Your instructions: Within the records below, find the line with "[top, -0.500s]" and the line with "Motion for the", then reproduce exactly those two lines and all lines between them, without any picture.

::::::::::

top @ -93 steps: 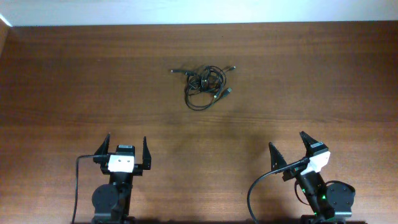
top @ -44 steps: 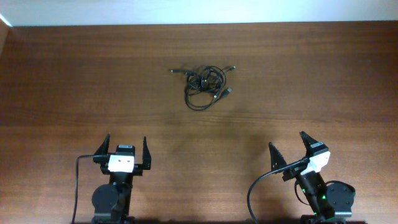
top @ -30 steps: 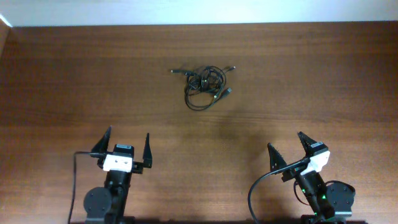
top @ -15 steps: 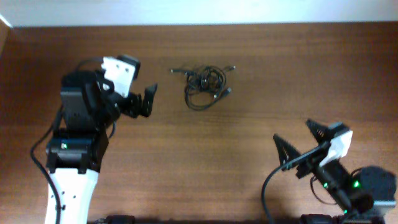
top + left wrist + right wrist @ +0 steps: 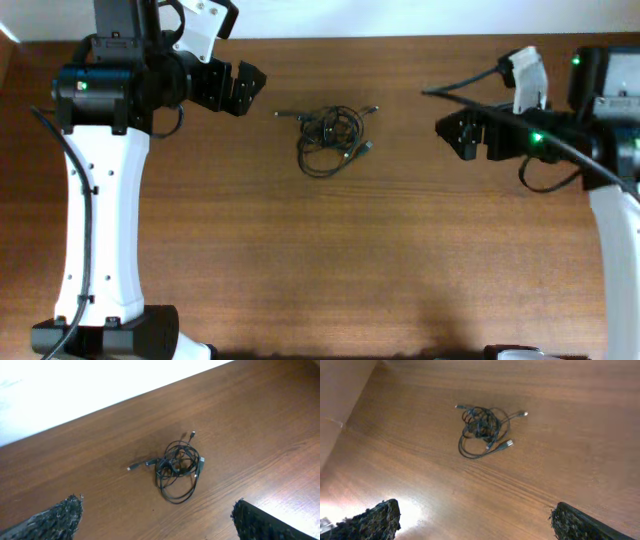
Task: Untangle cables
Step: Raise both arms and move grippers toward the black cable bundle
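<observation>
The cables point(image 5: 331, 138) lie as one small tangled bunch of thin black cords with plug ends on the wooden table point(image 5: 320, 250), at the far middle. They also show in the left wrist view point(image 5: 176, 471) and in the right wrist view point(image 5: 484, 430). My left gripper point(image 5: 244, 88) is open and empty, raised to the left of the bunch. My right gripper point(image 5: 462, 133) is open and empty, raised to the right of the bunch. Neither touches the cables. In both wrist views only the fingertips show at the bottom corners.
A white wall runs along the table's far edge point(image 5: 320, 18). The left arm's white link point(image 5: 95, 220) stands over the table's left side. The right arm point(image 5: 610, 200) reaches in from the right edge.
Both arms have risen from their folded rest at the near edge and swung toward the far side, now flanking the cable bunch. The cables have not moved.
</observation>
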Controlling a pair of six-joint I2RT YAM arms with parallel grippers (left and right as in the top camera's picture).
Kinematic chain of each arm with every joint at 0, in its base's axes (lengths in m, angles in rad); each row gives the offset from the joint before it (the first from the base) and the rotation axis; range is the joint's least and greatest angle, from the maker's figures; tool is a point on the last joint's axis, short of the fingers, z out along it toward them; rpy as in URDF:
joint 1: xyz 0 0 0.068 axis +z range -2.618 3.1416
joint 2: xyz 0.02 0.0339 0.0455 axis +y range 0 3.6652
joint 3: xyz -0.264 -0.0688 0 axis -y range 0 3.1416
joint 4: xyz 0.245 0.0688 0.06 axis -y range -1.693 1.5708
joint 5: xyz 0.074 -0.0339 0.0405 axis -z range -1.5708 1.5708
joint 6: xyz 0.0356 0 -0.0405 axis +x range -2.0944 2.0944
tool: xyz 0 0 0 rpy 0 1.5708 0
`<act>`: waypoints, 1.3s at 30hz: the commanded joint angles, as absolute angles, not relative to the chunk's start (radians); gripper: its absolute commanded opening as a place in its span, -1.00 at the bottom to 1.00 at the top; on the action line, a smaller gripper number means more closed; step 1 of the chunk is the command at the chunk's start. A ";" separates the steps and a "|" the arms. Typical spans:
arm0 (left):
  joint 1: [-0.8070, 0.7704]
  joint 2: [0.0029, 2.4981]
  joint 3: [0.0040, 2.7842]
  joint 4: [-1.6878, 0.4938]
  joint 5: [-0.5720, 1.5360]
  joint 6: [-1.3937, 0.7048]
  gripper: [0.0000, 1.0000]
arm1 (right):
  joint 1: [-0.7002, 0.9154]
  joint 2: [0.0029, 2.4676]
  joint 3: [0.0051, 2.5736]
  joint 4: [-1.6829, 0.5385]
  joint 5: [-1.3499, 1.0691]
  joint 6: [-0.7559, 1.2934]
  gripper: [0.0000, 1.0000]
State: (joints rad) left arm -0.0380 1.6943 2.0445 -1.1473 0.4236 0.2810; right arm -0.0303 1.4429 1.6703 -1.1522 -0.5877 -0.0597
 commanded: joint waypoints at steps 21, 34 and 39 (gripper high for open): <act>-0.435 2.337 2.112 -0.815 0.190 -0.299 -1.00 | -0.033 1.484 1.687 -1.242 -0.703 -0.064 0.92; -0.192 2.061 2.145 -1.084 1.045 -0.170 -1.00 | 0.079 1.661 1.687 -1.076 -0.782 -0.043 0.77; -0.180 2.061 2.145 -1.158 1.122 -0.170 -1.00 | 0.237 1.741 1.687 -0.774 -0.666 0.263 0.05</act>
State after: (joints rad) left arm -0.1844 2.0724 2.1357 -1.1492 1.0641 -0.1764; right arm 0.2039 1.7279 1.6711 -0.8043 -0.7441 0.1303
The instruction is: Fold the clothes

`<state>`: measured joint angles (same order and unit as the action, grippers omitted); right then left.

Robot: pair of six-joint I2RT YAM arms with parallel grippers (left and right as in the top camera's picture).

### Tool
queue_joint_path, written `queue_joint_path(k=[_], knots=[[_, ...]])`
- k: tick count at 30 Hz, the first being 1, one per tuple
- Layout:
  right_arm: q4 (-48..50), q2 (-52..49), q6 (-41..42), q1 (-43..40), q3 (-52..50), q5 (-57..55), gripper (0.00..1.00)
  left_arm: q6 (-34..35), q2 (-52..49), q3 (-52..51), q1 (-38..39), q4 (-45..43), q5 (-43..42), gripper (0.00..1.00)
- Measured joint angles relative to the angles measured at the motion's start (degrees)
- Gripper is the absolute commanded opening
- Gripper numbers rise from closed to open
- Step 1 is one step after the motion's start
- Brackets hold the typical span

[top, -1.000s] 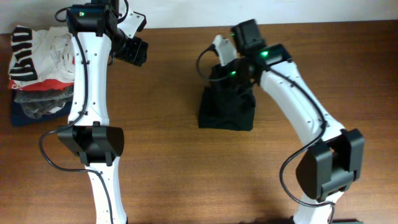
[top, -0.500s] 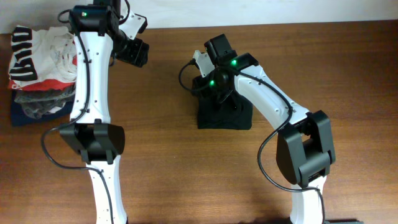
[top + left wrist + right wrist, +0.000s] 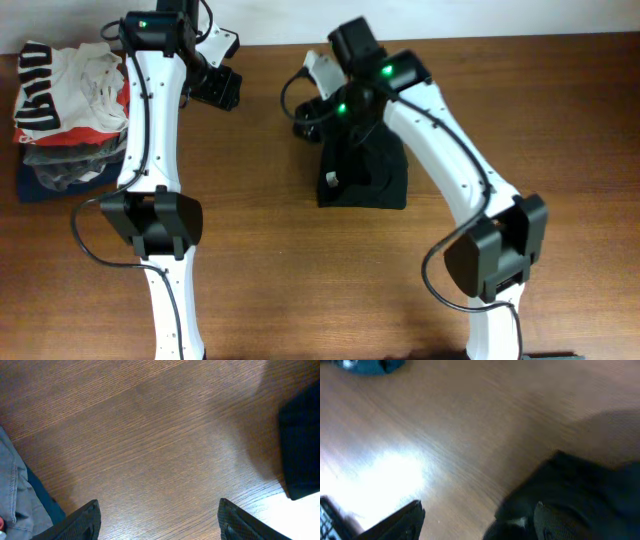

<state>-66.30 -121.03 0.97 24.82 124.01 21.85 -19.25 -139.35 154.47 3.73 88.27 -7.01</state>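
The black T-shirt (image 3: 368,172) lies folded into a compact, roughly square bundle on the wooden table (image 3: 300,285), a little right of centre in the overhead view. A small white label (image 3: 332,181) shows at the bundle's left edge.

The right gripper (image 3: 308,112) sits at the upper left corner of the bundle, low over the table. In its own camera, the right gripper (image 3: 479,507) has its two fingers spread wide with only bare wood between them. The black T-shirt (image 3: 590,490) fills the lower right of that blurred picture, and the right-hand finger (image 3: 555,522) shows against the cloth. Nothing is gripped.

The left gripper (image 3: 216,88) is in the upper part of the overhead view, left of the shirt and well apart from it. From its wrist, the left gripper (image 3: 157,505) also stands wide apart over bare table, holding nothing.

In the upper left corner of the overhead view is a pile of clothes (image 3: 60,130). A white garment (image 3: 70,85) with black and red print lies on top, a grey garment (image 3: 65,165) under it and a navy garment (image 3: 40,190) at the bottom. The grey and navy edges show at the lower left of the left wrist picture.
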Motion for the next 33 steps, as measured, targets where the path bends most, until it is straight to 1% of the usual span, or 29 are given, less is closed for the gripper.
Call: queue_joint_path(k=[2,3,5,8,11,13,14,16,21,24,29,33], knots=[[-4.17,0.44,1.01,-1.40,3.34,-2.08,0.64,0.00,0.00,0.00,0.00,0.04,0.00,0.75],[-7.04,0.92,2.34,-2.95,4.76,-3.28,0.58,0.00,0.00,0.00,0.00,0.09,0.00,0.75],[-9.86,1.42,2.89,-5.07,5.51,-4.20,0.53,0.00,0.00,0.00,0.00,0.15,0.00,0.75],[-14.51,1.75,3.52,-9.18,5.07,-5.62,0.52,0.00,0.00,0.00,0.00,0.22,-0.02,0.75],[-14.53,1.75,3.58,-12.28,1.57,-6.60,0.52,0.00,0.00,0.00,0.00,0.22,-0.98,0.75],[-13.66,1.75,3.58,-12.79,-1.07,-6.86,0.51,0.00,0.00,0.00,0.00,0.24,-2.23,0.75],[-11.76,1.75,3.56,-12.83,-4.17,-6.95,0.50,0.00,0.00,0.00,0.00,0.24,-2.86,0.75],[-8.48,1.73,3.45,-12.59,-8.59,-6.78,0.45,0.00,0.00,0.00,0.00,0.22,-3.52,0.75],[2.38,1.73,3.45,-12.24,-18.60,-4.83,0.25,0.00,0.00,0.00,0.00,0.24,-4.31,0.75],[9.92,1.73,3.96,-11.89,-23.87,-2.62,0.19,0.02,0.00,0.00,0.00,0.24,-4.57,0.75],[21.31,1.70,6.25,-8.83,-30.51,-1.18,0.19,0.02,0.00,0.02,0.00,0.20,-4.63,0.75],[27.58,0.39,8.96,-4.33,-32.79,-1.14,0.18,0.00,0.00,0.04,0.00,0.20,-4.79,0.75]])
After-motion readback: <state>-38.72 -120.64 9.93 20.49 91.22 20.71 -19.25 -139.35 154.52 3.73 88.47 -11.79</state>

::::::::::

Answer for this exercise:
[top, -0.500s] 
[top + left wrist + right wrist, +0.000s] 

<state>-66.30 -121.03 0.97 24.82 124.01 21.85 -19.25 -139.35 154.47 3.73 88.27 -7.01</state>
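The black T-shirt (image 3: 368,172) lies folded into a compact, roughly square bundle on the wooden table (image 3: 300,285), a little right of centre in the overhead view. A small white label (image 3: 332,181) shows at the bundle's left edge.

The right gripper (image 3: 308,112) sits at the upper left corner of the bundle, low over the table. In its own camera, the right gripper (image 3: 479,507) has its two fingers spread wide with only bare wood between them. The black T-shirt (image 3: 590,490) fills the lower right of that blurred picture, and the right-hand finger (image 3: 555,522) shows against the cloth. Nothing is gripped.

The left gripper (image 3: 216,88) is in the upper part of the overhead view, left of the shirt and well apart from it. From its wrist, the left gripper (image 3: 157,505) also stands wide apart over bare table, holding nothing.

In the upper left corner of the overhead view is a pile of clothes (image 3: 60,130). A white garment (image 3: 70,85) with black and red print lies on top, a grey garment (image 3: 65,165) under it and a navy garment (image 3: 40,190) at the bottom. The grey and navy edges show at the lower left of the left wrist picture.
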Motion for the next 33 steps, as measured, targets where the path bends most, until it is straight to 1% of the usual span, or 29 are given, less is closed for the gripper.

The generated output is now complete.